Tuesday, October 7, 2014

Building Global Citizens: GAP & BCP




In the past two weeks both students and teachers have been involved in a plethora of initiatives and learning aimed at building communities and developing global citizens. It's a sustainability and service learning dream come true!  

It would have been difficult to avoid getting sucked into the enthusiasm revolving around the high school Global Action Program (GAP). In large part GAP is about building bridges. Bridges between different people and places and systems and structures. Bridges between ecological, social, economic and political sustainability. Bridges of experiential learning for our students and those we meet. Every trip is integrated with a service program that is powerful and authentic.

In the case of Cambodia 9, which I was privileged to participate in, it was through the building of a home for a rural family whose daily income, on days when work is available, hovers around USD 3. Our students also taught English to children around Seam Reap for whom the language can, quite literally, be a one way street out of poverty. We also initiated the building of a library in a community school, using discarded plastic bottles and waste. The arrival of subsequent school groups, during the fall semester or school travel, should see the building completed by November. 

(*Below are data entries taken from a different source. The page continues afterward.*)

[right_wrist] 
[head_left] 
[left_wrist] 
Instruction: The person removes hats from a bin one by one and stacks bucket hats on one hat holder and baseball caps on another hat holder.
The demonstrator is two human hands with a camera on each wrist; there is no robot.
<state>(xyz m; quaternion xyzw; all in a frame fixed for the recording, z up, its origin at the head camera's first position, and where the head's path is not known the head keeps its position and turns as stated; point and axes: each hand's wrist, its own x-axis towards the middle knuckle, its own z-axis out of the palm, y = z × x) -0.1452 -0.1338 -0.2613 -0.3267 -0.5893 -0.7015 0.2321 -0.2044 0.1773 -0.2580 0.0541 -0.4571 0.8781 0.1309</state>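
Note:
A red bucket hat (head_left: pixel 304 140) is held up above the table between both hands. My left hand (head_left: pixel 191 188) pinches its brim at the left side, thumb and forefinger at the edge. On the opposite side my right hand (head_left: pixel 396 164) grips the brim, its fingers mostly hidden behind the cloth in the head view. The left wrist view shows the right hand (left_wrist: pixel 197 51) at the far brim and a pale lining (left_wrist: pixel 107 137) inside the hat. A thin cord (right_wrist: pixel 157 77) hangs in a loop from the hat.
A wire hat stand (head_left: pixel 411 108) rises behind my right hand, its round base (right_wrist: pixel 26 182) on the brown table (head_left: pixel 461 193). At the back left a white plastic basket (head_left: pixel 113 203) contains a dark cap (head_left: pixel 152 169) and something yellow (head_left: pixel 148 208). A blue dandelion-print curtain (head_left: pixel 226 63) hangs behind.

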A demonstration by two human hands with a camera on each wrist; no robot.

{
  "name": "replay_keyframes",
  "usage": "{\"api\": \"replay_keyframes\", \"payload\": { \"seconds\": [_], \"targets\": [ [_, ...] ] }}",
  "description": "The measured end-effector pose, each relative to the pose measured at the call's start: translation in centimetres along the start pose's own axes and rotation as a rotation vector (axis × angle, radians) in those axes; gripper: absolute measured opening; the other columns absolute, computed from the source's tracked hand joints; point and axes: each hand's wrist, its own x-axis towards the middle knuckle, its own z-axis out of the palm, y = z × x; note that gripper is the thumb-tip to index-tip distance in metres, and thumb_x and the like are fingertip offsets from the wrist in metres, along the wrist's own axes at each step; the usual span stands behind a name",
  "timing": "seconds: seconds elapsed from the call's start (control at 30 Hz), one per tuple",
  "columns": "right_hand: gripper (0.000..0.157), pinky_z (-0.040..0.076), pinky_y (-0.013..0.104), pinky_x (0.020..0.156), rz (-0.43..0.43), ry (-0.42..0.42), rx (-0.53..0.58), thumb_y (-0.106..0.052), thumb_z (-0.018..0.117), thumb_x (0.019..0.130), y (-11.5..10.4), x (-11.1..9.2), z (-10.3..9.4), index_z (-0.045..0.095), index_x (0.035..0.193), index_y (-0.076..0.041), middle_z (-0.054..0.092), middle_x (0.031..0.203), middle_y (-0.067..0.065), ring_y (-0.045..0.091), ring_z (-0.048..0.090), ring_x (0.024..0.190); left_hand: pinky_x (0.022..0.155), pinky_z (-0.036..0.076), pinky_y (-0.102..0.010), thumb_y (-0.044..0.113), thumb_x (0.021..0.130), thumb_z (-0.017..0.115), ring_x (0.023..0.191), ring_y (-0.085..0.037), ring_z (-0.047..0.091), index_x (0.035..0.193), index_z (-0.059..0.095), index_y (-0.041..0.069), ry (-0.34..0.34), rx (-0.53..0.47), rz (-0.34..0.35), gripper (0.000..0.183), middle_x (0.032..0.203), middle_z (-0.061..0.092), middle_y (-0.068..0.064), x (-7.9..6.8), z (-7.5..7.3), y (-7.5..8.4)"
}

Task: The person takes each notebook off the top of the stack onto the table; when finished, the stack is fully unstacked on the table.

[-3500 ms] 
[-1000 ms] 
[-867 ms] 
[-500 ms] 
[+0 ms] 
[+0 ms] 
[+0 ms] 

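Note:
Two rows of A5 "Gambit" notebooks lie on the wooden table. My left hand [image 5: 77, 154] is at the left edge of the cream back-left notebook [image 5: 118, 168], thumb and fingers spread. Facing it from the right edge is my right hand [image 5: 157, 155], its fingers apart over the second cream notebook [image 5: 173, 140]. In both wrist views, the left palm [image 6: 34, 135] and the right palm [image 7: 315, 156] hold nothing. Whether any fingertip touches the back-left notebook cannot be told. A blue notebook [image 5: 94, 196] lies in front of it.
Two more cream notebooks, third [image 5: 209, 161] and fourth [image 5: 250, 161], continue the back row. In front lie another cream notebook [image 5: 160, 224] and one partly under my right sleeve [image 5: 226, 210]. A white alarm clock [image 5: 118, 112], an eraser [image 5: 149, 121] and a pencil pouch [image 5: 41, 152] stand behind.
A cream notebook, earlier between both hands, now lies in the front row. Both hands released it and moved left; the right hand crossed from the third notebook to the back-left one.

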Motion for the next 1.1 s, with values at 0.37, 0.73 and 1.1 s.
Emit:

It was in conjunction with one of those GAP trips to Bali that our elementary librarian, Suji Dehart, was doing her bit for global citizenship as well. She has been integral in establishing a partnership between ISKL and a rural Balinese community to support literacy there. The Bali Children's Project has just begun by providing a library for the young children in the area with obvious benefits to literacy, education and beyond. It was particularly meaningful that a group of GAP students supported the establishment of the library and the reading to children there.

Extending it even further, Suji and David Herbert, our new Elementary School Service Learning Coordinators, are using the Bali Children’s Project as the focus of fundraising for Melawati, largely through our grade five Red Hats initiatives. These are the baby steps in long-term commitment to sustainable development in communities where need is highest.

These are but two examples of how, at ISKL, the pursuit of global citizenship is taking form.  One need only to look around to see ISKL’s community doing it’s bit in making the world a better place without fanfare or pomp or circumstance.